Question: Does the feeder need to be hung in a shaded area?


----------



## Pogo (May 1, 2015)

They've been buzzing around here for a couple of weeks already, I was late catching up with 'em.  But I usually keep four or five going since they're so territorial, on different sides of the house.  Of course there's always one that will take a position on the corner bush where it can see both and "defend" either one.

I think you gotta have at least two feeders as alternatives.  They're so territorial they'll chase their own mate away.

And keep 'em clean!  Rinse out well with a vinegar solution and change fluid every couple of days so it doesn't sit in the heat and spoil.


----------



## Pogo (May 1, 2015)

Sunni Man said:


> Thanks for the recipe.
> 
> I just bought a feeder yesterday.
> 
> Question: Does the feeder need to be hung in a shaded area?



The birds don't care but yes I'd definitely hang in the shade.  Direct sunlight spoils the nectar faster.


----------



## CrusaderFrank (May 1, 2015)

They dive bomb each other here in NY, they don't play well together


----------



## Moonglow (May 1, 2015)

strollingbones said:


> Table sugar is perfect. The normal mixture, especially ideal during hot or dry weather, is ¼ cup of sugar per cup of water. During cold, rainy, or foggy conditions when fresh water is plentiful but birds need more energy, it’s fine to make the mixture 1/3 cup of sugar per cup of water. Concentrations of sugars in natural nectars vary within about that range
> 
> Feeding Hummingbirds Birding Basics


I had a tiger stripped one fly in when the door was open..


----------



## Pogo (May 1, 2015)

I had to go buy a new bag of sugar, as the one from last year turned into solid rock.  I don't use it for anything else so it just sits.  Wish they'd sell it in smaller bags.

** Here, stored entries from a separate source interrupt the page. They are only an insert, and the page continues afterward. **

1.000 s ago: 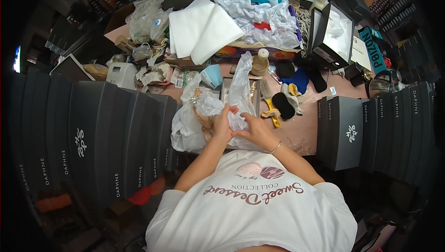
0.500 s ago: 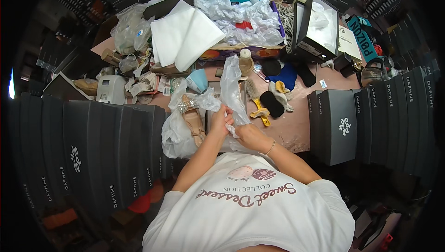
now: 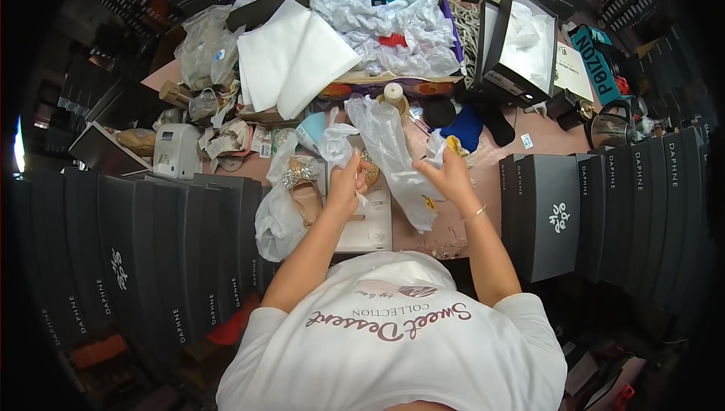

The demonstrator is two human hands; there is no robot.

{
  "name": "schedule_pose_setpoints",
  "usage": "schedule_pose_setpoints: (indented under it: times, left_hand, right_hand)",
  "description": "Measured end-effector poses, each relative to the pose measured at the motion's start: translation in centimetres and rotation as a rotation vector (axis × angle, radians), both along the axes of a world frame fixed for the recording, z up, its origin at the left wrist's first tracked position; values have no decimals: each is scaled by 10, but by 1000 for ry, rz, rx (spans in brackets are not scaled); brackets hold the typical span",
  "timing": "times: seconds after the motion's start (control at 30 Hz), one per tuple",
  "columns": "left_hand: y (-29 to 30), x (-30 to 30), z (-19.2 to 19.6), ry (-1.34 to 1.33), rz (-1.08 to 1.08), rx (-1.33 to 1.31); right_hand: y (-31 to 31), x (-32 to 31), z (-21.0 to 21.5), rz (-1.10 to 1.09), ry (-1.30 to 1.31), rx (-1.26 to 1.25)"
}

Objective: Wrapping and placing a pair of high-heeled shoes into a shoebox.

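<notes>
A long clear plastic bag [image 3: 394, 156] is held up over the middle of a cluttered pink worktable [image 3: 544, 139], stretched between a person's two bare hands. The left hand [image 3: 345, 184] is closed around the bag's bunched near-left edge, fingers curled tight; the right hand [image 3: 447, 173] pinches the opposite edge between thumb and fingertips, a thin bracelet on its wrist. The bag hangs tilted, its far end reaching toward a small bottle with a pale cap [image 3: 393, 95]. Just left of the left hand, a beige sandal with a jewelled strap [image 3: 300, 183] lies partly inside a second crumpled plastic bag [image 3: 276, 211], beside a flat white card [image 3: 368, 226]. By the look of it the bag is being pulled open or straightened at its mouth; a careful next move would call for parting the two film layers without tearing them, and keeping one hand free for the shoe. Beyond, folded white sheets [image 3: 291, 60] and a heap of crumpled tissue paper [image 3: 393, 29] fill the far side, with an open shoe box [image 3: 521, 41] to the right. Dark grey shoe boxes [image 3: 547, 214] stand in rows on either flank of the table.
</notes>
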State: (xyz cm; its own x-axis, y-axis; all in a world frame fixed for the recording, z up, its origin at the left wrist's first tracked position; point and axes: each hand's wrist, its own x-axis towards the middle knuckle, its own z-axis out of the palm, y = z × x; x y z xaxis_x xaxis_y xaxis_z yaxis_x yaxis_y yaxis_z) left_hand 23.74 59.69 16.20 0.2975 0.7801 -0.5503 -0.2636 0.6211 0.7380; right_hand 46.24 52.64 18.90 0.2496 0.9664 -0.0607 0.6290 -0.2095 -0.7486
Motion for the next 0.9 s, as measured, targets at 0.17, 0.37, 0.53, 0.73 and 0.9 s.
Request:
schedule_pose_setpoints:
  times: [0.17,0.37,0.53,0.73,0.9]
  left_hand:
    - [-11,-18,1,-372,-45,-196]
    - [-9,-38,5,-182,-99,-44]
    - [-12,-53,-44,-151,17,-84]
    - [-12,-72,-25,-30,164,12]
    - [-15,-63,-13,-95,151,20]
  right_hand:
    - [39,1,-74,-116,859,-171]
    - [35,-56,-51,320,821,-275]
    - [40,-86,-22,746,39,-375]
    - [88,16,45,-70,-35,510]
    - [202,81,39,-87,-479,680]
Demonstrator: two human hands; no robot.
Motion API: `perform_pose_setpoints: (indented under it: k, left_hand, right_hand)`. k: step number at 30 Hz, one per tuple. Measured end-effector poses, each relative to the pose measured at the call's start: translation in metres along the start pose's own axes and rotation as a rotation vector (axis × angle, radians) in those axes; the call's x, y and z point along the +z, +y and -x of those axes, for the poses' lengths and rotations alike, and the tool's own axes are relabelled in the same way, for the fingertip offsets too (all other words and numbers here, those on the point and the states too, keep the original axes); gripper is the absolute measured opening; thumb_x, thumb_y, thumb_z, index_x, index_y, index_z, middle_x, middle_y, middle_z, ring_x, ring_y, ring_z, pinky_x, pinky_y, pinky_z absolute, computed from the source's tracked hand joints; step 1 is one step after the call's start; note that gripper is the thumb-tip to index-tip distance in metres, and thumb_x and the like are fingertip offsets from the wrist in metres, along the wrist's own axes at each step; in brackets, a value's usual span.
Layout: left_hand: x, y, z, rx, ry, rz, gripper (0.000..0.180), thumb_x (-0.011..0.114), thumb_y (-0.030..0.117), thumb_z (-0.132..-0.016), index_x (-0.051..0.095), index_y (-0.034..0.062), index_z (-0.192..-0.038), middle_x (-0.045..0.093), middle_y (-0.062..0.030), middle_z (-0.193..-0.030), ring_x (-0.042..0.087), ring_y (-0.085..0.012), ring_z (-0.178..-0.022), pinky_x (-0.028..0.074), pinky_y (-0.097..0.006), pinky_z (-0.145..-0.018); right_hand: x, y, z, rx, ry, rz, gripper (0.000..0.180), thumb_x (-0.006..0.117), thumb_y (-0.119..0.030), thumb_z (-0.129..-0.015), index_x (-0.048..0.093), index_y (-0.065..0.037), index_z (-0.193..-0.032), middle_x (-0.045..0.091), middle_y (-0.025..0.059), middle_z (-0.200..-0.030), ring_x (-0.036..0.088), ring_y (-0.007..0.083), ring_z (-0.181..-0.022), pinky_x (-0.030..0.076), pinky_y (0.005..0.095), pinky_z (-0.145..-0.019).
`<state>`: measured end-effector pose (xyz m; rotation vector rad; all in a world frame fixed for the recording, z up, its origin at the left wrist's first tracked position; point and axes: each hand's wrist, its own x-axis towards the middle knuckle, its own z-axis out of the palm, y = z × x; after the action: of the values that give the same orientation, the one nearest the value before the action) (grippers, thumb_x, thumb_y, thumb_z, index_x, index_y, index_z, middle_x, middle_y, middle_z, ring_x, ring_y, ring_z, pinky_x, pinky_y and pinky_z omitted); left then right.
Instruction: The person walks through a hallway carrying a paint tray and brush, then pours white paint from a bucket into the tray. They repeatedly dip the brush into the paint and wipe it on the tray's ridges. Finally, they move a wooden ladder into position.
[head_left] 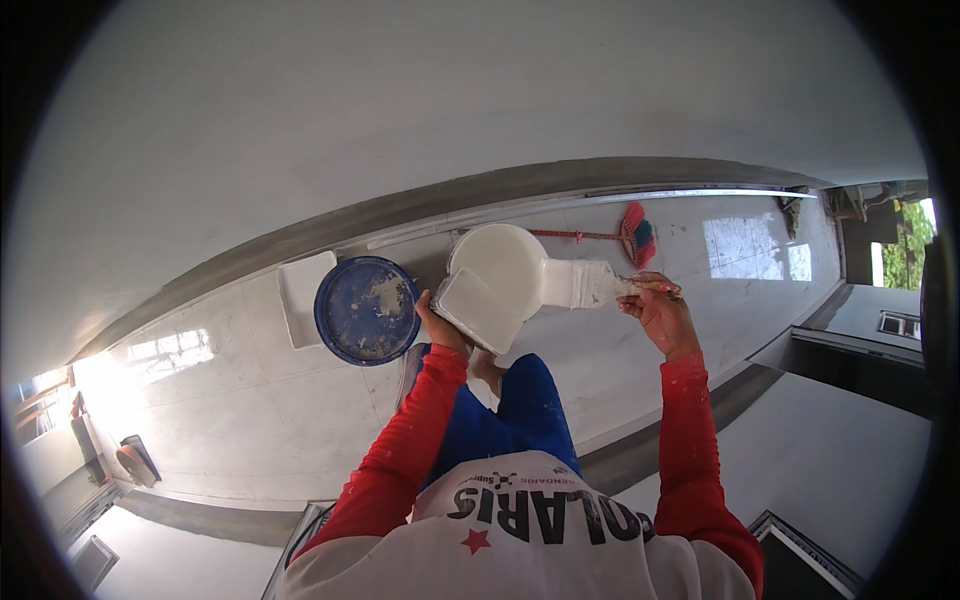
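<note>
My left hand (443,324) grips the edge of a squarish white container (478,308), thumb on its near side. Behind and partly under it is a round white bucket (500,250) with white paint-like stuff inside; where the two outlines meet is hard to make out. In my right hand (660,312) is a wide paintbrush (590,285), held by the handle with fingers closed. Its white-coated head points left, and its tip is at the right rim of the bucket.
Left of the bucket is a round blue lid or bucket top (367,310) with dried smears, overlapping a white tray (300,300). A red broom (637,235) lies on the tiled floor beyond my right hand. A pale wall (480,90) rises ahead.
</note>
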<state>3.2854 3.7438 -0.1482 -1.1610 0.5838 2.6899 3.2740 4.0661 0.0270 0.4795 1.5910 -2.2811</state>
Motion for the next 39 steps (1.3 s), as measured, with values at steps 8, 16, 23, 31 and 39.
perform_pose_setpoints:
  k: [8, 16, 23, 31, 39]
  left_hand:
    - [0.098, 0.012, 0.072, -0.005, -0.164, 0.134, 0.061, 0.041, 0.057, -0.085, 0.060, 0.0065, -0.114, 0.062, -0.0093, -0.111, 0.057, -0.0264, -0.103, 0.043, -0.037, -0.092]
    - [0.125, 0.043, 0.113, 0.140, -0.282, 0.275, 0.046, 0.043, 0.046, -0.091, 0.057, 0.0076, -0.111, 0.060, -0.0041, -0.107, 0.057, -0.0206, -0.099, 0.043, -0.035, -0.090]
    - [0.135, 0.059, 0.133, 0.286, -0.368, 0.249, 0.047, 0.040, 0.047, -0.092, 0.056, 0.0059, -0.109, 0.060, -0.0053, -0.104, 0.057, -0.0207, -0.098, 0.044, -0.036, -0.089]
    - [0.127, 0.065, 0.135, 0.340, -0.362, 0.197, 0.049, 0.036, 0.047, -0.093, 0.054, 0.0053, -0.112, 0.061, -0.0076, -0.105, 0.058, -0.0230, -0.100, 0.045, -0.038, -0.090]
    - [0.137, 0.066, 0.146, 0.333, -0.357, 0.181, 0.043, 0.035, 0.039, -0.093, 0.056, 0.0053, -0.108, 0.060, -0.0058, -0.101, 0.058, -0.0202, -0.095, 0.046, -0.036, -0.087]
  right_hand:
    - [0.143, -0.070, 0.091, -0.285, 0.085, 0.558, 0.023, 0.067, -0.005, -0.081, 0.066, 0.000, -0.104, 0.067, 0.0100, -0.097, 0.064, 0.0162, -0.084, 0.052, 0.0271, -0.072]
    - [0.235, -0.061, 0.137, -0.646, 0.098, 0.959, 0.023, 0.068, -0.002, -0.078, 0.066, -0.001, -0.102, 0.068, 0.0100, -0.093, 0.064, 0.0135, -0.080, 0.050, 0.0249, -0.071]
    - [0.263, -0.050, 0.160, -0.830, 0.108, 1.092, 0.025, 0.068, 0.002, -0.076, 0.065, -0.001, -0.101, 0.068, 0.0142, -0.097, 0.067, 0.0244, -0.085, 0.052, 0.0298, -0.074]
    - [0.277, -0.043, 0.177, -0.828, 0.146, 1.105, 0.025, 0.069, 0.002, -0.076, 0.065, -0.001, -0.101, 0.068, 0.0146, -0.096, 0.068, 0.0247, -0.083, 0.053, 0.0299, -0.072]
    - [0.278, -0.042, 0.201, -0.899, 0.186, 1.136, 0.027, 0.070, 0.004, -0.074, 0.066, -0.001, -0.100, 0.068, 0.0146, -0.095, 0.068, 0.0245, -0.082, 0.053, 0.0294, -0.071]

Don't fill the feeder to its capacity, it will be wasted.  You only want enough in there for a few days until you can dump and refill.  Make a large batch and keep the rest in a container in the fridge.


----------



## Moonglow (May 1, 2015)

Bald Eagles are hangin' out on the front lawn(5 acres) and they snatched a pup a few days ago...


----------



## Pogo (May 1, 2015)

CrusaderFrank said:


> They dive bomb each other here in NY, they don't play well together



Yup, they all do that.  If you're lucky you'll get to see the mating pattern -- the male swoops back and forth in huge figure-8 patterns to impress the female.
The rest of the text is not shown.